Discussion
Nine years of colorectal cancer data were successfully collected across three pilot sites and collated in a centralised research database as part of the NIHR HIC. This process demonstrated that it is possible to create an automated data-rich longitudinal research-focused database from routinely collected health data. In doing so, this paper highlights the potential of this database in future colorectal cancer research. To our knowledge, this is the first such database of its type.
NLP of histopathology, imaging and endoscopy reports has the potential to create a depth of data beyond coding, synoptic reporting and manually entered data. Several algorithms were successfully created to extract key data points and successfully implement them for different source data. This paper only presents one Trust’s NLP results, however the algorithms have been shared and implemented across the other pilot sites. This ability to share complex validated algorithms has the potential to take the database beyond common epidemiological or research parameters, especially when using an open source philosophy. In this context, open source facilitates sharing, collaboration, personalisation and rapid advancement of algorithm development and thus data processing.
The pathway plots developed are valuable in identifying groupings of patients with similar pathways to aid future analysis. Group A (patients with a diagnosis of colon cancer, with a pretreatment staging scan, followed by surgical resection of the cancer) and Group B (diagnosis of rectal cancer who had a pretreatment staging scan, neoadjuvant treatment followed by surgical resection then further treatment, either adjuvant or for recurrence) provide apt examples: Group A plots provided a visual indication of the proportion of the group who had adjuvant treatment, the completeness of the follow-up regime and the incidence of disease recurrence, while Group B plots provided insight into temporal variability in adjuvant treatment.
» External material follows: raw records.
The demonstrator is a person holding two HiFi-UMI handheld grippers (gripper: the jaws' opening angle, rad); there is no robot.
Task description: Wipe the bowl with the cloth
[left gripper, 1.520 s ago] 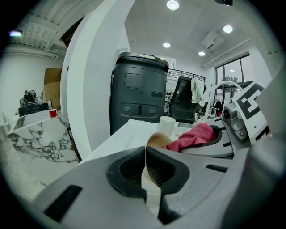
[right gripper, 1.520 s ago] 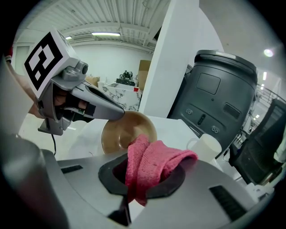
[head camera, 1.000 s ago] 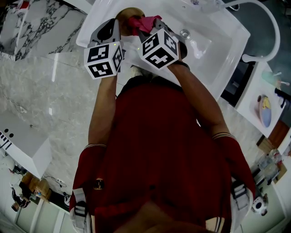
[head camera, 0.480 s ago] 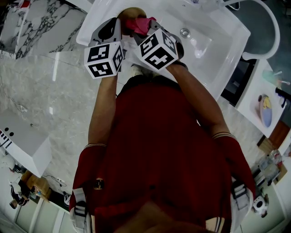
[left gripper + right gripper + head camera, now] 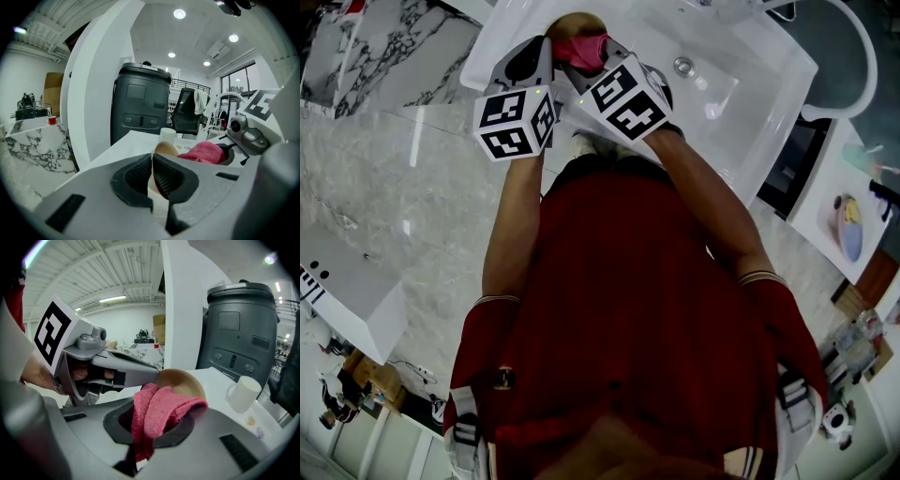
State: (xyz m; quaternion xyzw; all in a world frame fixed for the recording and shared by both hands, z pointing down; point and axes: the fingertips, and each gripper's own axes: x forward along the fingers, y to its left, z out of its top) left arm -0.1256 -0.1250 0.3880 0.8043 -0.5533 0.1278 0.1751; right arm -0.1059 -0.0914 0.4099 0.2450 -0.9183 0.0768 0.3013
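A person in a dark red shirt (image 5: pixel 637 300).
The short sleeves (image 5: pixel 485 323) end in thin pale stripes, and pale straps (image 5: pixel 464 431) sit by the shoulders. The left gripper (image 5: pixel 153 173) and right gripper (image 5: pixel 150 425) are grey, with black ridged pads (image 5: pixel 133 176). Each has a white cube (image 5: pixel 514 122) with black square marks.

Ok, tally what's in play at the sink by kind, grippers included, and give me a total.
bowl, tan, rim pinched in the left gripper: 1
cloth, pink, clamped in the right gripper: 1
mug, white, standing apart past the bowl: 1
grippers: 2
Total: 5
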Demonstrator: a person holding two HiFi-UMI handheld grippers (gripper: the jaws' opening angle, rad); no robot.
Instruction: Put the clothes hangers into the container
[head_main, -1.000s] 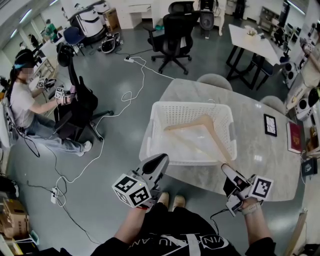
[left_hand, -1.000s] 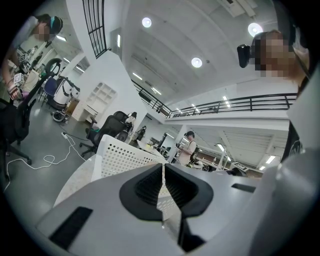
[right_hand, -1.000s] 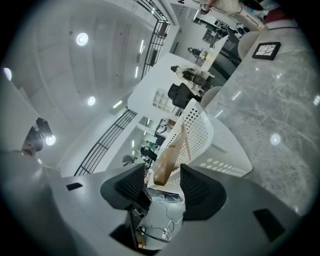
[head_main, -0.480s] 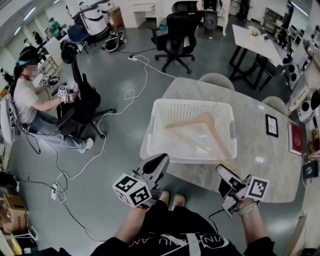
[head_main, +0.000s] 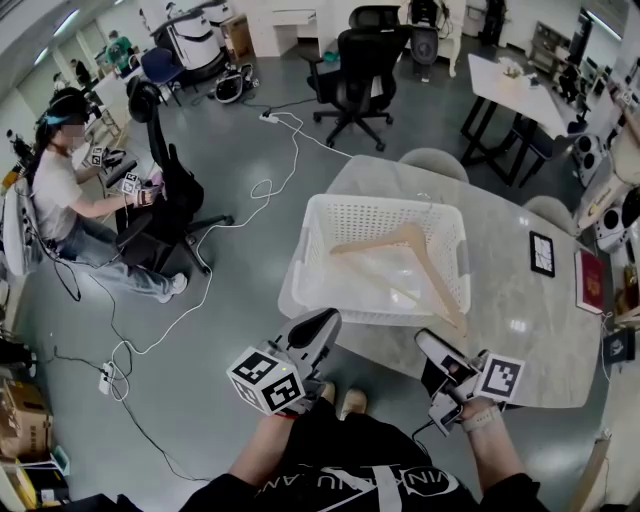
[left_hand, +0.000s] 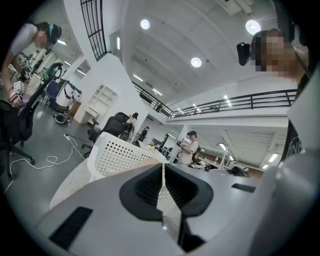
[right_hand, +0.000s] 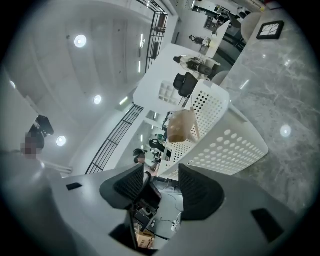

These particular groups were selected to illustrate the potential of this form of representation of the data, rather than address particular research questions. The plots also clarified issues with the data that needed to be addressed. For example, several pathways recorded treatment or even recurrence well before the initial diagnosis. Certain groups were able to be identified within the data set, such as those primarily managed at a peripheral hospital before referral to a specialist tertiary unit, that need further attention and processing before the data are used for research analysis.
Although not specifically explored in this pilot study, such data capture has the potential to explore variation in practice. For example, there is significant variation in the use of neoadjuvant treatment across the UK, especially for higher rectal tumours.25 The breadth of this database has the potential to identify variance in greater detail, and provide insight into outcomes across various patient cohorts.
The processes developed for this pilot study will be applied to generate a much larger database as other centres contribute data and the time period is extended. Further, the data set can be expanded and adapted to match the requirements of research questions. This does not replace other data collection programmes such as the NBOCA,5 which plays an important role in quality of colorectal cancer care above all else. The attributes of this data set, however, provide a unique research opportunity to investigate novel strategies in the management of colorectal cancer.
Alongside the research potential illustrated by this study, the process also highlighted challenges in such data extraction. Trusts were readily able to obtain inpatient data points, however outpatient data were more difficult to capture which explains some of the variables still missing in the results (table 1). This highlights the importance of greater collaboration across inpatient and outpatient facilities while demanding a greater focus on this aspect of data extraction in the longer term. Further, several therapy points, including neoadjuvant, surgical and adjuvant therapy were missing when treatments were provided at facilities outside the central Trust, reflecting the centralisation of certain services at a regional level in the NHS. The database will ultimately need to be expanded to include more centres across the UK to maximise the research potential.
Although NLP was successful in capturing more complex data components, it currently has a low capture rate. For example, T staging has not yet been identified in some 41% of patients for whom NLP was undertaken. However, when analysis was restricted to patients who had surgical resection recorded at the site, T stage was obtained for 95% of patients. The algorithms have only been applied to imaging and histopathology reports so far, and require these reports to specifically mention T stage. It is expected that data capture will increase as the algorithm is improved, and as it is applied across a wider range of data sources, for example, including multidisciplinary meeting reports and operative notes.
The database is only as accurate as the data inputted. While it is possible to build in simple validation checks to exclude or correct nonsensical values, for example in age or BMI, more complex issues such as errors in reporting that result in misclassification will not be detected at the ‘big data’ level. Such errors may be detected in smaller scale research projects where original data are scrutinised, but at the larger scale, the assumption is that the incidence of such errors will be relatively small and not significantly impact the overall results. This is however a limitation of the database and a focus for optimisation as the database continues to be developed.
In summary, automated collation of routinely collected clinical data does not only promise to alleviate administrative burden but allows for expansive data sets that capture a theoretically unlimited and expanding number of touchpoints for every patient. Ultimately, research using catalogued, comparable, comprehensive and longitudinal patient data will inform clinical practice and aid governing bodies in the development of colorectal cancer care pathways to reduce disparities and improve overall patient outcomes.